Given records START

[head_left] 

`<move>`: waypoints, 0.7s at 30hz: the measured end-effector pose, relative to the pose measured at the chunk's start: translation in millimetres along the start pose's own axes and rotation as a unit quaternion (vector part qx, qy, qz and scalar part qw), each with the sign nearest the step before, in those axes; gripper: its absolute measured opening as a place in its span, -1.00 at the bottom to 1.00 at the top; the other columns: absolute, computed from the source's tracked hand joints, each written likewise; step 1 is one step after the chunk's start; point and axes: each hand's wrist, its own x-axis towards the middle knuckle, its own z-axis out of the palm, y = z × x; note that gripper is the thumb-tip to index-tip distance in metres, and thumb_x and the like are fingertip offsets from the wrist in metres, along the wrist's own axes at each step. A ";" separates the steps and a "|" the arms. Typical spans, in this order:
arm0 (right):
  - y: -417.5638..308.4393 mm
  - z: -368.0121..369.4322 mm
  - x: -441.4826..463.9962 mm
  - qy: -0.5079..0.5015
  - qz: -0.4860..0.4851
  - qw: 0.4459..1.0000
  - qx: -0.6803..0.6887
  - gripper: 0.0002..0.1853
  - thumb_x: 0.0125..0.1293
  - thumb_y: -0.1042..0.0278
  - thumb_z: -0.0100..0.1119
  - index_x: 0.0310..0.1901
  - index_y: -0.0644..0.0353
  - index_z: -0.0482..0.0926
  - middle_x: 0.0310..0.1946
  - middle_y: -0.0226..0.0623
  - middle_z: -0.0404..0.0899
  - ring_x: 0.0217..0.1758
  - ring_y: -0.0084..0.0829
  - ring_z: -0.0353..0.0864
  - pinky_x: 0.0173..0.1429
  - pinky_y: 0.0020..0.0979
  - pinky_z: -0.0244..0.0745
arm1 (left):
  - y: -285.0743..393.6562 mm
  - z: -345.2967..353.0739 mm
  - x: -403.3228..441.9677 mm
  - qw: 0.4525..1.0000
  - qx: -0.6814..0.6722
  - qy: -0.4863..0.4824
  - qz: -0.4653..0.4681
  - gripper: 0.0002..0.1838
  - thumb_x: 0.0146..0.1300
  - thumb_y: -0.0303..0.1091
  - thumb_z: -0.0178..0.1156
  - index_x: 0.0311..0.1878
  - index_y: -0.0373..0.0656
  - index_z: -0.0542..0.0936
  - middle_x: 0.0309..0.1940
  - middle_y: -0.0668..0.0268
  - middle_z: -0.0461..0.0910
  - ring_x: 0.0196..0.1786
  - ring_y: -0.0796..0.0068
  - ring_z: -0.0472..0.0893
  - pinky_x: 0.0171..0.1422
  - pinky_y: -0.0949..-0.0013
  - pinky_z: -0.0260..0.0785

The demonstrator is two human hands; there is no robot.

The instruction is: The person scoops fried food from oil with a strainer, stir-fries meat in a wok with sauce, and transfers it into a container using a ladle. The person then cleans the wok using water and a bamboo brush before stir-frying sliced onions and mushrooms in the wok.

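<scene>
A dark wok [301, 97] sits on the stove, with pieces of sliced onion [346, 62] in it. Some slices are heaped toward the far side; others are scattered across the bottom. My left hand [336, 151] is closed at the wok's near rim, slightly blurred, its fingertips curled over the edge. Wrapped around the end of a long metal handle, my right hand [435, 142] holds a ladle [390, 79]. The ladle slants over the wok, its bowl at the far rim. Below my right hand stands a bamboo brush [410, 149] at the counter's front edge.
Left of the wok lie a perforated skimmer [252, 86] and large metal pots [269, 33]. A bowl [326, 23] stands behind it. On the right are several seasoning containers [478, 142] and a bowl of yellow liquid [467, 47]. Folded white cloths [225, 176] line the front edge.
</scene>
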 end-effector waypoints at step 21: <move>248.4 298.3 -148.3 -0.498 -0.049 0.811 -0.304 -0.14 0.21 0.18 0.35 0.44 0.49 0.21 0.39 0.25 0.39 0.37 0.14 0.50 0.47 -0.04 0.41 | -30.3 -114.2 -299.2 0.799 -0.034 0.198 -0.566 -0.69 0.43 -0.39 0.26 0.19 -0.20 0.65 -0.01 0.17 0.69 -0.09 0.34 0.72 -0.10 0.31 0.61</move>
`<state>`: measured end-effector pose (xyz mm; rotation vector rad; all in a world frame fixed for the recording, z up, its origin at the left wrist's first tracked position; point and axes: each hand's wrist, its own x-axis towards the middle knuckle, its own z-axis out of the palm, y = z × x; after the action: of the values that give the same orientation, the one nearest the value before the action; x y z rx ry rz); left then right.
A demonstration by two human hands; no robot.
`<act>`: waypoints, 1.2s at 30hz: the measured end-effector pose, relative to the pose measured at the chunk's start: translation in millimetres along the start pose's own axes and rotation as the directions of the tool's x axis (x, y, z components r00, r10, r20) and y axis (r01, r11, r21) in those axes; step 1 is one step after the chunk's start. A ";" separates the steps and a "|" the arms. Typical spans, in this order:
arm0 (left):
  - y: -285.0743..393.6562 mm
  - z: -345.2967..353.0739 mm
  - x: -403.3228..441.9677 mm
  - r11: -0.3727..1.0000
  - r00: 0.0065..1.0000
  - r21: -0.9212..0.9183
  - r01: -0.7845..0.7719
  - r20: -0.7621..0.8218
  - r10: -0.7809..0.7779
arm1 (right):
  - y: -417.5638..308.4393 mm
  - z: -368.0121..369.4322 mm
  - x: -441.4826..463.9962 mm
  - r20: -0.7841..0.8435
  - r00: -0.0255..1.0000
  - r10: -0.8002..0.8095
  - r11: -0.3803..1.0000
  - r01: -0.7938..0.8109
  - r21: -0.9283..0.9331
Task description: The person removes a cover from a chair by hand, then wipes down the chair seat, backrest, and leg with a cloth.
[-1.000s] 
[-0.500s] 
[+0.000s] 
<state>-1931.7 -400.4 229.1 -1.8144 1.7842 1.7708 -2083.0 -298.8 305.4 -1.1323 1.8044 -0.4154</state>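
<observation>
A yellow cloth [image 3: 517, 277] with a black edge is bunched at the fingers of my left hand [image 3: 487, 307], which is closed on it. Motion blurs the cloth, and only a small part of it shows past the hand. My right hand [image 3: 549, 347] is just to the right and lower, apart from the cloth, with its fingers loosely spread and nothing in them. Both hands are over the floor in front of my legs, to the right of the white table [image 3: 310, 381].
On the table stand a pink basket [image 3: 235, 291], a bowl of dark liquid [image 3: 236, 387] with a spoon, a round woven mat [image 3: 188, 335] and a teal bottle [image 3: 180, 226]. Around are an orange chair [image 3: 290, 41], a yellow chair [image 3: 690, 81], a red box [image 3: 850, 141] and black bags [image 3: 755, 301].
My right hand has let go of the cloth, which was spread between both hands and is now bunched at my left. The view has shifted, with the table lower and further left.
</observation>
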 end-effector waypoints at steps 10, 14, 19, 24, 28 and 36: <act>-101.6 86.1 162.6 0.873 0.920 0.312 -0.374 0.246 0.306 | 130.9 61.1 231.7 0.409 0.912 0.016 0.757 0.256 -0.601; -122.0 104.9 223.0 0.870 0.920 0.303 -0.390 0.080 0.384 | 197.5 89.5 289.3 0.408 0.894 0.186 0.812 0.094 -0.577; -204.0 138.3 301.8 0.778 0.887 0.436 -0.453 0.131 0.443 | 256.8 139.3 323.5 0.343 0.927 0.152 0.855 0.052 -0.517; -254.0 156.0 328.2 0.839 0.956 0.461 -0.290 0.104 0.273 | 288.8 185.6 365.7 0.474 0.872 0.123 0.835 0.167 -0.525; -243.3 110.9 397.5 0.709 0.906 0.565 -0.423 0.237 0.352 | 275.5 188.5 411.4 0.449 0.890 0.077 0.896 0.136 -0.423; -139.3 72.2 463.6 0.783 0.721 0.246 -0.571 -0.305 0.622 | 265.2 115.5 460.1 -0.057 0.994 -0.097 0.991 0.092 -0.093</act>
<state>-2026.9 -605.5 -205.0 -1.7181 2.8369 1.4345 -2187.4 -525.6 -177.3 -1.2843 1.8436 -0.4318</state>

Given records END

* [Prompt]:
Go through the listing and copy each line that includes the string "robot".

* [Answer]:
The demonstrator is two human hands; there is no robot.
A demonstration by two human hands; no robot.

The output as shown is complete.